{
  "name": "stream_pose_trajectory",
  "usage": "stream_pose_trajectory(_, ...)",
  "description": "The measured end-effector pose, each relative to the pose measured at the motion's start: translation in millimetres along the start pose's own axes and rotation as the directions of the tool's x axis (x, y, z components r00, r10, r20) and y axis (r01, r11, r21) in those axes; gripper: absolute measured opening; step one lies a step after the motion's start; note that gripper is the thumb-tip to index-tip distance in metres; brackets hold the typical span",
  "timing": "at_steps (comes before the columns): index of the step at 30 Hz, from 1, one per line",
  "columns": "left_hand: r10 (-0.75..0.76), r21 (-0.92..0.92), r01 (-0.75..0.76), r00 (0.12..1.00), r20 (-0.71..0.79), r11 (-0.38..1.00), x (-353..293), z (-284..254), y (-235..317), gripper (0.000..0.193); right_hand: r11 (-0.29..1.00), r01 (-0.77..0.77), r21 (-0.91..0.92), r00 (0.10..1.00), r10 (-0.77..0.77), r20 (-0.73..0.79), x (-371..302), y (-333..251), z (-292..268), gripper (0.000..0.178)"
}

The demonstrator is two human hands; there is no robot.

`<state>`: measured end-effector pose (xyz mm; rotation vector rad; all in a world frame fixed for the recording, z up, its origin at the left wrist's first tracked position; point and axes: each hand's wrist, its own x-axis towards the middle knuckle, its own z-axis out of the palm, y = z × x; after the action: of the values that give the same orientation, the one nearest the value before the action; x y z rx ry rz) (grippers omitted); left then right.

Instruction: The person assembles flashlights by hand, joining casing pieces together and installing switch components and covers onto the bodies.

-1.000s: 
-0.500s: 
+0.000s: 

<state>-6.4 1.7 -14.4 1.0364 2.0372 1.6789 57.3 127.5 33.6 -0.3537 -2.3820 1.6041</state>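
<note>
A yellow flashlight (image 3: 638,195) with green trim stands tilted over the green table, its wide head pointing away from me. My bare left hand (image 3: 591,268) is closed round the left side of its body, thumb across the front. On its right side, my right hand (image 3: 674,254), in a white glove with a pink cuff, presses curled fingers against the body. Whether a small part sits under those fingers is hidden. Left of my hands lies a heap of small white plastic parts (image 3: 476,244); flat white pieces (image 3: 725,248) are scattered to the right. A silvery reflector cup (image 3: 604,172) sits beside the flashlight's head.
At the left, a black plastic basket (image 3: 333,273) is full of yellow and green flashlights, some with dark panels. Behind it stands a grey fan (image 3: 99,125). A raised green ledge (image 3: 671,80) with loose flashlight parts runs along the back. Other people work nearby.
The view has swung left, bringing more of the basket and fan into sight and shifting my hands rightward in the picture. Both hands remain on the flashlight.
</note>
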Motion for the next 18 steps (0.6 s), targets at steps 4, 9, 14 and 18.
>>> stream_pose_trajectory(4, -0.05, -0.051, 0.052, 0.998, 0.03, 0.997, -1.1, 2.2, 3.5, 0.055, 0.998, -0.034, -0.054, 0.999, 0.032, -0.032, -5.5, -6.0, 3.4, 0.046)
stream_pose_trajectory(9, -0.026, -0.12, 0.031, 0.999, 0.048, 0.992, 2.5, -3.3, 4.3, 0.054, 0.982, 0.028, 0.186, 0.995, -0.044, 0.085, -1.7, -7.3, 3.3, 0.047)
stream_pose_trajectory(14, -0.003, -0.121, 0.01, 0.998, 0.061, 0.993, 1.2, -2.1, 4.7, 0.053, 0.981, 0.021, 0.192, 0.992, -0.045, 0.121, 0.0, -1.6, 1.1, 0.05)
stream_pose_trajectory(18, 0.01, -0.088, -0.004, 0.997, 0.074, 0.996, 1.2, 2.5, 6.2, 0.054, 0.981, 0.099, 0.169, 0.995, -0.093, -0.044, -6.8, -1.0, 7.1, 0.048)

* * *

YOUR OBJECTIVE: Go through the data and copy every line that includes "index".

RESPONSE TO THIS EXERCISE:
  "description": "The measured end-effector pose, each relative to the pose measured at the motion's start: translation in millimetres along the start pose's own axes and rotation as the directions of the tool's x axis (x, y, z components r00, r10, r20) and y axis (r01, r11, r21) in those axes; gripper: absolute measured opening; step one lies a step after the motion's start; note that gripper is the thumb-tip to index-tip distance in metres; brackets hold the typical span",
  "timing": "at_steps (comes before the columns): index of the step at 30 Hz, from 1, one per line",

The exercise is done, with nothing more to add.